Vous ne sentez pas ? Il y a comme un parfum d’interdit qui flotte dans l’air. Des effluves pas franchement voluptueux. Rien à voir en tout cas avec les notes capiteuses qui s’échappent du « grain d’encens qui remplit une église,/ Ou d’un sachet le musc invétéré » que chantait Baudelaire dans ses « Fleurs du mal », recueil censuré en son temps pour « outrage à la morale publique » et « offense à la morale religieuse ». Le procureur Pinard, caviardeur de Baudelaire et de Flaubert, a quitté cette terre depuis longtemps, mais d’autres ont pris sa place, un peu partout dans le monde. Anastasie - ce doux surnom donné à la censure signifie « résurrection » - ne meurt jamais.

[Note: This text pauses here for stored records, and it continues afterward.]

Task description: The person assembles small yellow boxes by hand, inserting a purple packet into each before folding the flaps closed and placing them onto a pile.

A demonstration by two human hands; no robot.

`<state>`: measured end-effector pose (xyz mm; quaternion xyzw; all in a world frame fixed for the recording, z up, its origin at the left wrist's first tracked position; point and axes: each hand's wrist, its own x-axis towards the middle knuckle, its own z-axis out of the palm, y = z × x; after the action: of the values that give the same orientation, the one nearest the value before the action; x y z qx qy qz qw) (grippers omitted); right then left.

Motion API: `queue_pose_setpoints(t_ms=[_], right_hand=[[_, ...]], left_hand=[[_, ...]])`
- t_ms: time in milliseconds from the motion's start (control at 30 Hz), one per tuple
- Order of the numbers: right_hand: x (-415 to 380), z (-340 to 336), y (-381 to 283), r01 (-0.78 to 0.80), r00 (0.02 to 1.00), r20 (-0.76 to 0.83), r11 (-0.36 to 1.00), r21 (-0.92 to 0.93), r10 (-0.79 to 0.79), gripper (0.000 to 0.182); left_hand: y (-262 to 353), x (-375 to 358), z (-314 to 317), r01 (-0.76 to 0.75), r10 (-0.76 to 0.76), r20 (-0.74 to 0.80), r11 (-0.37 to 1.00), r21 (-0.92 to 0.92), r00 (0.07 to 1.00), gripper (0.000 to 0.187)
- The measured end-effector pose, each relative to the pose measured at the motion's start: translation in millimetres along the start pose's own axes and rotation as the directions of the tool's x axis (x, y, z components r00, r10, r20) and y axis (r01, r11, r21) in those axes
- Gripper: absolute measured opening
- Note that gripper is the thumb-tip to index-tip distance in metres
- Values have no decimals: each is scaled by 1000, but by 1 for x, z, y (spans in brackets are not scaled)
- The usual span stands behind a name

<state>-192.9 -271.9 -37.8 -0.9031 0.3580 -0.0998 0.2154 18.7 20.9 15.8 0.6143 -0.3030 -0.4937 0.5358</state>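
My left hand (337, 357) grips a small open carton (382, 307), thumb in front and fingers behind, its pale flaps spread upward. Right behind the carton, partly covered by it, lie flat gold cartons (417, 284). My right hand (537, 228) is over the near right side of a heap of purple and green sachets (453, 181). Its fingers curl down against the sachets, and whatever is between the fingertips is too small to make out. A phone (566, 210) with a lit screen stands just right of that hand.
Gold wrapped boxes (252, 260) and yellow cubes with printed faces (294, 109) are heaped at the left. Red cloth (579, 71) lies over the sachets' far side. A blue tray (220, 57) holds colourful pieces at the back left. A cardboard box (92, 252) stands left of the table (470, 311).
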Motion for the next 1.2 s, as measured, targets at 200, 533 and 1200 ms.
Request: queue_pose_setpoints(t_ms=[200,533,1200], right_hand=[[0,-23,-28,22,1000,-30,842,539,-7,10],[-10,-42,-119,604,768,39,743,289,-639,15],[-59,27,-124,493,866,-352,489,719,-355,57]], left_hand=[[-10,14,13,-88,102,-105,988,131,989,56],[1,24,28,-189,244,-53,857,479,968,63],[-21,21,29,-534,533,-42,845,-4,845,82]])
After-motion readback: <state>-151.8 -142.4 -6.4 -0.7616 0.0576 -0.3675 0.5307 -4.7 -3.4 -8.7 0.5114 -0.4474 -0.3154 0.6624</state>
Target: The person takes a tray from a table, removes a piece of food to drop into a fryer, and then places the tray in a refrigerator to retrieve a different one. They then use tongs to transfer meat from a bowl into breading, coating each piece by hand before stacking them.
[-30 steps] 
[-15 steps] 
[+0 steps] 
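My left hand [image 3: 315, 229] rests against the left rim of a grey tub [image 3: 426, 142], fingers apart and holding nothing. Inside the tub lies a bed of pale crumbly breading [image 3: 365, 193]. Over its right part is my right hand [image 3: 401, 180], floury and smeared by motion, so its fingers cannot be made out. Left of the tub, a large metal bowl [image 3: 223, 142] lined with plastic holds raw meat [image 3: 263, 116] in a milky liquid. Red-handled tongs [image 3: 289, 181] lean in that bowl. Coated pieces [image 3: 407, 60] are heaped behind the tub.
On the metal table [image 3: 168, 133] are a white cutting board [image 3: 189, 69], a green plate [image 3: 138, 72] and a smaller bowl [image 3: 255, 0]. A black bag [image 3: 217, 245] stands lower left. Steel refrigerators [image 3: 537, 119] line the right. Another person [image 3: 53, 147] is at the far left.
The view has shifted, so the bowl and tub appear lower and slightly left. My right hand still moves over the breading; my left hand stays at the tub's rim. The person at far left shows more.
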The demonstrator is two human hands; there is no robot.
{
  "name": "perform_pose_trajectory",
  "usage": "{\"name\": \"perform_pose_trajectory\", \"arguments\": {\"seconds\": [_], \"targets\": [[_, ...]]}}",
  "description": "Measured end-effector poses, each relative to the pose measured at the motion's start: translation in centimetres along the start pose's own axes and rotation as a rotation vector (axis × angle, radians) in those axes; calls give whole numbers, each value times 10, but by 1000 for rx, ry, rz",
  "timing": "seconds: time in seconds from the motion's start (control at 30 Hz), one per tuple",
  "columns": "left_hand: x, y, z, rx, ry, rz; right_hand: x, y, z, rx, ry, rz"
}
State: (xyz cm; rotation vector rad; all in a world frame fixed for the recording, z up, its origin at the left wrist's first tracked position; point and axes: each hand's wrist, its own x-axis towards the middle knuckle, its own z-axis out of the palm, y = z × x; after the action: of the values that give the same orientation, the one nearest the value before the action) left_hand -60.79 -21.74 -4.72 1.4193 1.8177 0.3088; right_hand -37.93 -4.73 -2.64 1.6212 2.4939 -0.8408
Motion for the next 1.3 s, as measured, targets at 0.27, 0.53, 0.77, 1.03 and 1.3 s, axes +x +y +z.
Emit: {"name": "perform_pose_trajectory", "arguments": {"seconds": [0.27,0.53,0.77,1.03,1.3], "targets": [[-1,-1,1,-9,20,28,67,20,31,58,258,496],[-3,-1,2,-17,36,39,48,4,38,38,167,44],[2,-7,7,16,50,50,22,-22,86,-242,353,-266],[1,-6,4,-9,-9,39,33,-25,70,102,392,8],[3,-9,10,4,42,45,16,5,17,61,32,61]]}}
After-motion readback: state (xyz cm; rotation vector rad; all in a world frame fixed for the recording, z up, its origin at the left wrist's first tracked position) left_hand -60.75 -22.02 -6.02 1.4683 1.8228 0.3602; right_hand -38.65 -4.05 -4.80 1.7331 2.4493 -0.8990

Contrôler l’art fait partie intégrante de la panoplie du parfait petit dictateur. C’est même à ça qu’on reconnaît, entre autres, un régime autoritaire. Il n’y a pas besoin d’aller chercher très loin. En Algérie, rappelons-le, « Houris » (Gallimard), le roman de Kamel Daoud qui vient de recevoir le prix Goncourt, est interdit. Parce qu’il ose évoquer une histoire taboue dans ce pays : la « décennie noire » des années 1990. Un « crime » passible de prison.
Mais, et il n’y a absolument aucune raison de s’en réjouir, la censure n’est plus l’apanage des régimes que l’on qualifie pudiquement d’illibéraux. Elle contamine les démocraties, sous des formes plus ou moins graves et insidieuses. Aux Etats-Unis, de nombreux livres sont déjà bannis de certaines bibliothèques et librairies dans des Etats comme la Floride, sous la pression d’extrémistes religieux. La réélection de Donald Trump risque encore d’aggraver les choses.
Le fameux « Project 2025 », plateforme programmatique ultra-conservatrice destinée à inspirer la nouvelle présidence Trump, fourmille d’idées plus néfastes les unes que les autres pour la liberté d’expression en général, et pour la littérature en particulier. Derrière sa proposition d’interdire toute forme de pornographie, se cache en réalité le souhait de voir disparaître les livres traitant des questions de genre ou LGBTQIA+, et si possible d’envoyer en prison leurs auteurs, considérés comme de dangereux déviants qui pervertissent la jeunesse.
Des arguments repris quasiment mot pour mot, en France, par des groupes proches de l’extrême droite, qui se sont récemment émus de voir figurer l’excellent roman de Rebecca Lighieri « Le Club des enfants perdus » (P.O.L) dans la liste du Goncourt des lycéens. Les scènes de sexe contenues dans le livre seraient susceptibles de choquer les chastes prunelles de leur progéniture (qui en ont sûrement vu d’autres, mais bon). Ce virus de la censure va-t-il tourner à la pandémie mondiale ? Pour s’immuniser, une seule solution : aérer et ouvrir des livres.